Ele também procurou em vão pela "teoria unificada de campos", que traria o eletromagnetismo dentro da elegante estrutura geométrica da relatividade geral. Curiosamente, passados 44 anos desde a sua morte, ambas as questões estão passando por uma verdadeira renascença: tanto a busca pela teoria de unificação de campos quanto a estrutura conceitual da mecânica quântica têm sido alvo de enorme interesse pela comunidade científica.
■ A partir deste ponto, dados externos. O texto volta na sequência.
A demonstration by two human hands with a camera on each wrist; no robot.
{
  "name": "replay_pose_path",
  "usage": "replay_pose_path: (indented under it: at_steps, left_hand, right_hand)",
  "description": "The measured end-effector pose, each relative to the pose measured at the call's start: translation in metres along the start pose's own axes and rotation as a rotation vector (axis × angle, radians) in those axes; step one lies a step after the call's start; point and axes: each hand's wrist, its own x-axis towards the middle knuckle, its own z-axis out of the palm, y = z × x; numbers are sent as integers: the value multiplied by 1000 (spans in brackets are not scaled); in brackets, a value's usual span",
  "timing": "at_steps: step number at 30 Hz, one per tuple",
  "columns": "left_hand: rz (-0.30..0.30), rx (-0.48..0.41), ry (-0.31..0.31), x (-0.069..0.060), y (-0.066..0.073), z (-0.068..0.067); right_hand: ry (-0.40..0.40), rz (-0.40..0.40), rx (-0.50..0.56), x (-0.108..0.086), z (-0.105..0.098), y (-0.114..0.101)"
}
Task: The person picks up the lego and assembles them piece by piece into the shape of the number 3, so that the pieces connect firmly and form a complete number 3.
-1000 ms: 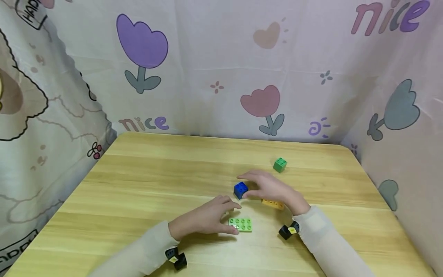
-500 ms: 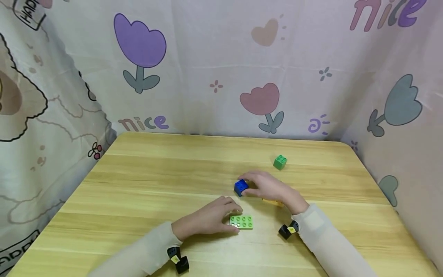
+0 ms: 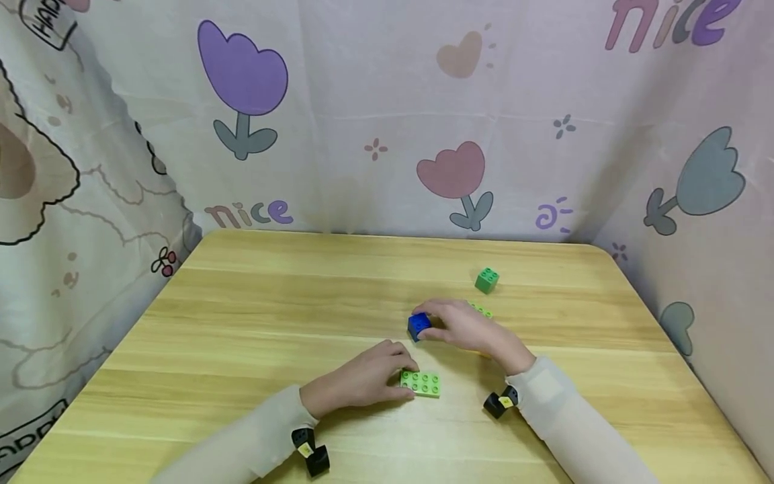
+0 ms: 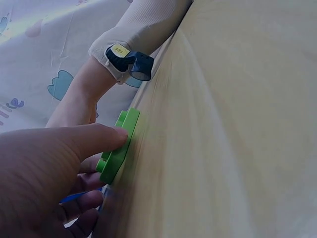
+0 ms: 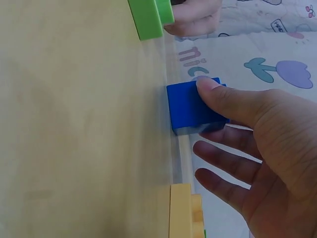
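In the head view my left hand pinches a light green eight-stud building block at its left end, thumb on the near side. The left wrist view shows the thumb pressed on the same light green block, which lies flat at the table. My right hand pinches a blue square building block between thumb and index finger. In the right wrist view the blue block sits at table level, with the other fingers spread behind it.
A dark green block stands farther back on the wooden table. A second light green block shows partly behind my right hand. A yellow block lies beneath that hand, mostly hidden in the head view. Printed cloth hangs around the table.
My left fingers have closed in on the light green block's end. My right thumb and index finger have closed on the blue block. The head view has shifted slightly.
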Motion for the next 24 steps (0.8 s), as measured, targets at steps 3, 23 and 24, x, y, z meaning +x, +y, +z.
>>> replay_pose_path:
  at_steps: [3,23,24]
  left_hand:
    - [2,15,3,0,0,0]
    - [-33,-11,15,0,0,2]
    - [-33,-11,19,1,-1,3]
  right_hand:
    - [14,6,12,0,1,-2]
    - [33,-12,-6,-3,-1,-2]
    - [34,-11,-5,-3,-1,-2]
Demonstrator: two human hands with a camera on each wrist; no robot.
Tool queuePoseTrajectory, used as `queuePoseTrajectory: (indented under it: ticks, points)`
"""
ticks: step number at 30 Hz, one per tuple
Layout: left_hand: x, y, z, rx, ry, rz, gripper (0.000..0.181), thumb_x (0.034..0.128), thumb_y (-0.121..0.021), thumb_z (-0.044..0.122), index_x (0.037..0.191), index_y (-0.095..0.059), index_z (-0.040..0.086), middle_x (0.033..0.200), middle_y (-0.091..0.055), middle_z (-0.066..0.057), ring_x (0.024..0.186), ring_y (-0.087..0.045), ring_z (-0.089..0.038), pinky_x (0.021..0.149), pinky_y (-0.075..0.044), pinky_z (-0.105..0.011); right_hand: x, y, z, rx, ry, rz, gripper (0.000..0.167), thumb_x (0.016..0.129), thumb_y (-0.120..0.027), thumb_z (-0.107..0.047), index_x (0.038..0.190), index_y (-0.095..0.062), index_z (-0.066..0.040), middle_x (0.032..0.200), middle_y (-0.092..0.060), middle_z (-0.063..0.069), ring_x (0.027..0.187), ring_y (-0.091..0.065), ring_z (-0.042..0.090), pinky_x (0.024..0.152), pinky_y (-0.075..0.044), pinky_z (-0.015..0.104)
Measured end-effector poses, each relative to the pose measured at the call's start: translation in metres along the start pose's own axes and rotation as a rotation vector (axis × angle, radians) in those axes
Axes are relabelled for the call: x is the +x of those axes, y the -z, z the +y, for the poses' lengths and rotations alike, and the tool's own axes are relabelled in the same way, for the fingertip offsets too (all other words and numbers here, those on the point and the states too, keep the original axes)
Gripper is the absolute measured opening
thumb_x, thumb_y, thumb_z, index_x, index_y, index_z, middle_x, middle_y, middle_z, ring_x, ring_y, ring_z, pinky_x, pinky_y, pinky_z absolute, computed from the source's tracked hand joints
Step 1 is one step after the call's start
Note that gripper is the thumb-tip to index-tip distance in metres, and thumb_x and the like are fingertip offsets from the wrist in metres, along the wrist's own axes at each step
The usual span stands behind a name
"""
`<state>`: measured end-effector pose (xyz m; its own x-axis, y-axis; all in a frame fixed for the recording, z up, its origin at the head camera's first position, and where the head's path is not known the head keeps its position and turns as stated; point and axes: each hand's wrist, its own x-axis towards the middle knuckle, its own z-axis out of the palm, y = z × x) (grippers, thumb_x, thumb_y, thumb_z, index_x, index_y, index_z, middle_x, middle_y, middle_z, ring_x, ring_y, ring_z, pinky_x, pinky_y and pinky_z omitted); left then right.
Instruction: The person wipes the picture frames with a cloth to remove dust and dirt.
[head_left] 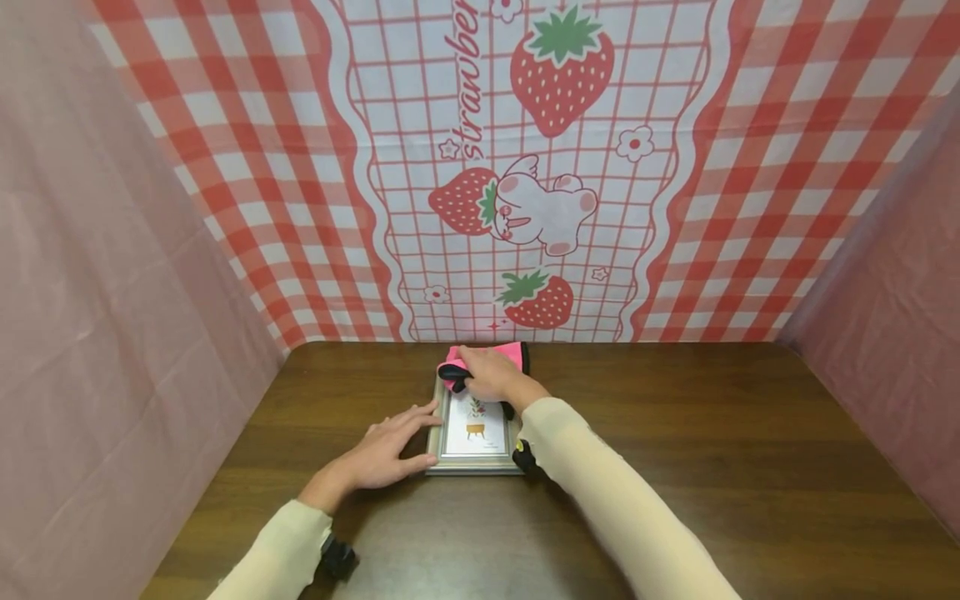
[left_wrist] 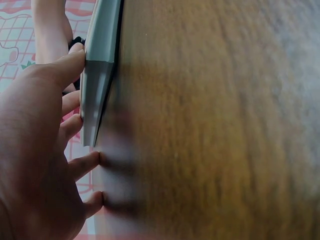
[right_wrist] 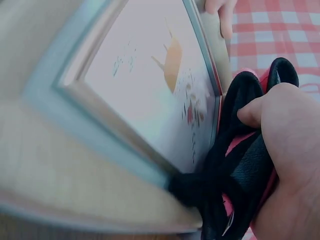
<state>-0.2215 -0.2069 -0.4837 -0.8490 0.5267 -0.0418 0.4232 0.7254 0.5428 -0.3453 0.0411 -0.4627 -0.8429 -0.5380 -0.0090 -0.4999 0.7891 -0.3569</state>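
Note:
A framed picture (head_left: 476, 446) with a silvery frame lies on the wooden table, showing a plant in an orange pot on legs. Along its left edge, my left hand (head_left: 382, 450) rests with fingers spread. The left wrist view shows its thumb and some fingers touching the frame's side (left_wrist: 100, 45), while two other fingertips reach the table. My right hand (head_left: 495, 375) grips a bunched pink cloth (head_left: 512, 354) with black edging, over the picture's far end. In the right wrist view, the thumb presses on the cloth's black folds (right_wrist: 247, 160), which touch the frame.
The brown wooden table (head_left: 675, 467) extends on both sides of the frame. Behind it hangs a red-and-white checked cloth with strawberries (head_left: 562, 79). Pinkish drapes (head_left: 112, 333) close off the left and right sides. A black band (head_left: 339, 557) sits at the left wrist.

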Motion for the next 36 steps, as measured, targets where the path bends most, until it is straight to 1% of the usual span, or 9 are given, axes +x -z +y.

O grande biólogo inglês J. S. B. Haldane, em seu livro publicado em 1923, "Daedalus - Ou Ciência e o Futuro", argumenta que o papel do cientista é pensar o impensável, criar novos mundos, derrubar convicções, especialmente as mais arraigadas em arrogância e preconceito. Einstein, mais do que qualquer outro cientista deste século, foi extremamente bem-sucedido nessa cruzada, ao decifrar partes fundamentais do misterioso código que descreve nossa realidade. E, como ele mesmo demonstrou em sua obra de divulgação científica, participar desse processo de descoberta não é privilégio dos cientistas, mas de qualquer cidadão interessado em compreender melhor o mundo em que vive. O convite está em aberto.


Marcelo Gleiser é professor de física do Dartmouth College, em Hannover (EUA), e autor do livro "Retalhos Cósmicos".